▶ **PROBLEM**
What follows is a listing; restate all of it word for word.

BEGIN

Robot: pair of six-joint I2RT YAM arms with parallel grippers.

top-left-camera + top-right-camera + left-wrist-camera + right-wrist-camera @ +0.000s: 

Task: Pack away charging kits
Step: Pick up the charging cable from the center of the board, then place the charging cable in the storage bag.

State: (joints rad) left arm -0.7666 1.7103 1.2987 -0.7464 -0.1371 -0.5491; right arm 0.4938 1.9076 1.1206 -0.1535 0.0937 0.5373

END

▶ **SOLUTION TO THE EXERCISE**
Robot: pair of six-joint I2RT YAM arms with parallel grippers.

top-left-camera + top-right-camera + left-wrist-camera + right-wrist-camera @ +0.000s: 

Task: Pack away charging kits
Step: Pick up the charging cable from the center of the board, then place the charging cable in the storage bag.

State: (joints rad) left arm -0.7666 1.7103 1.2987 -0.7464 -0.1371 -0.5491; right arm 0.4938 1.9076 1.1206 -0.1535 0.0937 0.5373

This completes the answer to the exercise.